**Your instructions**
What you return should be the full listing, exactly as given.

# # # # #

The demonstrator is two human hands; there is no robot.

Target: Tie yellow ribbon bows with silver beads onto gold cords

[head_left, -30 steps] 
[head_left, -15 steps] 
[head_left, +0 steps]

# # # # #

**Response for this exercise**
The demonstrator is two human hands; there is no robot.

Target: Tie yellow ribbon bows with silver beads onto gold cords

[head_left, -30 steps] 
[head_left, -15 steps] 
[head_left, +0 steps]

Output is finished, and nothing else is required.